> Exercise requirements:
Restate word for word the lines below that run from the one holding "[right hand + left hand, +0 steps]" through the one holding "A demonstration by", inclusive. Pictures don't belong in the copy.

> Source data:
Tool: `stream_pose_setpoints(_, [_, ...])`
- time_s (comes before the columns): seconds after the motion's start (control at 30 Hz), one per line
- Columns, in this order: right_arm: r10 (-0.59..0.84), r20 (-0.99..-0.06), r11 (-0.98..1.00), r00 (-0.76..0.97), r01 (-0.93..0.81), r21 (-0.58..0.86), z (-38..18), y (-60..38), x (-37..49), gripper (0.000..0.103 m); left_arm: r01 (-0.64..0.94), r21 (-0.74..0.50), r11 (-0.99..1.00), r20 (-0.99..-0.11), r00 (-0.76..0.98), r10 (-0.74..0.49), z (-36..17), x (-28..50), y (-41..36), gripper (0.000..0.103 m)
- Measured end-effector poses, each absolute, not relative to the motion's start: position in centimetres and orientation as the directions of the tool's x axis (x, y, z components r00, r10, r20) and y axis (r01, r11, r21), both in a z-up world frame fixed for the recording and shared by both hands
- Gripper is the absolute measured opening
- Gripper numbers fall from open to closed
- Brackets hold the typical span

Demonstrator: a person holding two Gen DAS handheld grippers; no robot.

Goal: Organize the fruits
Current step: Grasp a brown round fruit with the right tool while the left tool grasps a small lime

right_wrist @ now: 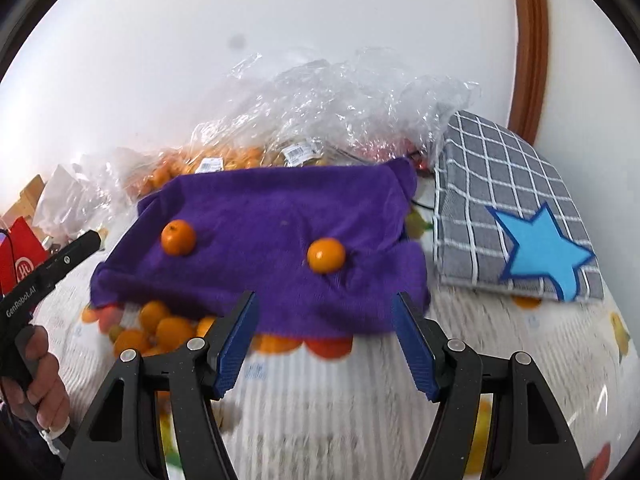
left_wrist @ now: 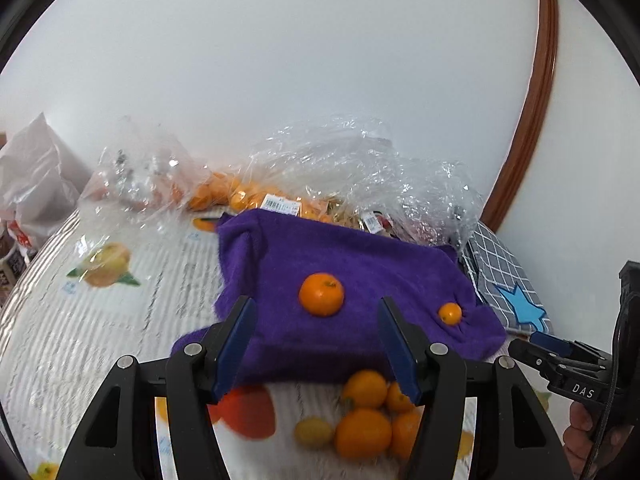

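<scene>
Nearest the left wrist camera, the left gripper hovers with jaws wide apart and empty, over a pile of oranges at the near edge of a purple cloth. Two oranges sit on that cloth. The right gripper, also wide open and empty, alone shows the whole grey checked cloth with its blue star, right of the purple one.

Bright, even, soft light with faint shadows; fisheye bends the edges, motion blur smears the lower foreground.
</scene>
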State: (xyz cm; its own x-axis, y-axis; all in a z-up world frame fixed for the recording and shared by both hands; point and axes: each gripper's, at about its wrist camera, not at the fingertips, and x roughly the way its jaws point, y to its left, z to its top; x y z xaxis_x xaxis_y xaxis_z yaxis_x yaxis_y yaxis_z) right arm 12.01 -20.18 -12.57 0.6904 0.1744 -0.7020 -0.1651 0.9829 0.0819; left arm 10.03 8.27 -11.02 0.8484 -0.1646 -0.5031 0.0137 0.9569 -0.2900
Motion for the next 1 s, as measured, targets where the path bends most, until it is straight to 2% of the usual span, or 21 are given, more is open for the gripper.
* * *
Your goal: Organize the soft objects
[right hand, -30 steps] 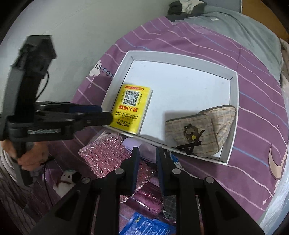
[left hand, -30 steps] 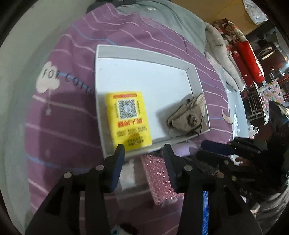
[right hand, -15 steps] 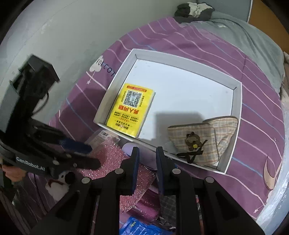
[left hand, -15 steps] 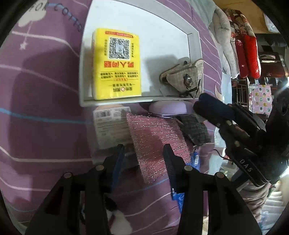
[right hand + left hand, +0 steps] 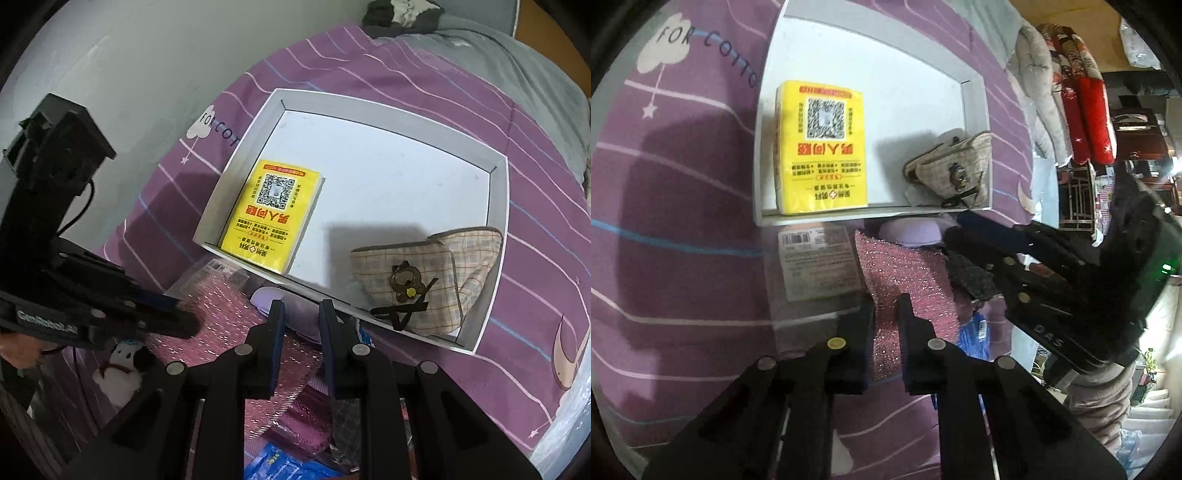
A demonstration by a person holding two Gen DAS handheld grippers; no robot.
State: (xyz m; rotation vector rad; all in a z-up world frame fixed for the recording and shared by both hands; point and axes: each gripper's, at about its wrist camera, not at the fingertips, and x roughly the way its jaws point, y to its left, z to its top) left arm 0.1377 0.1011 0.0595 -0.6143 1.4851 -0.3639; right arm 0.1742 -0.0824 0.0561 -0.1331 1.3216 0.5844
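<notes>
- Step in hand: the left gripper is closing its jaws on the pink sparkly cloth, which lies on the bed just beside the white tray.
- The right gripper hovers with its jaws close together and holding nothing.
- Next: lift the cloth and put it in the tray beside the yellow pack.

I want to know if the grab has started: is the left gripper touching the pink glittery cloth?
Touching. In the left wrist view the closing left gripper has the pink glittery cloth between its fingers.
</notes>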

> Task result:
[right hand + left hand, +0 steps] 
A demonstration by a person holding two Gen DAS handheld grippers; no robot.

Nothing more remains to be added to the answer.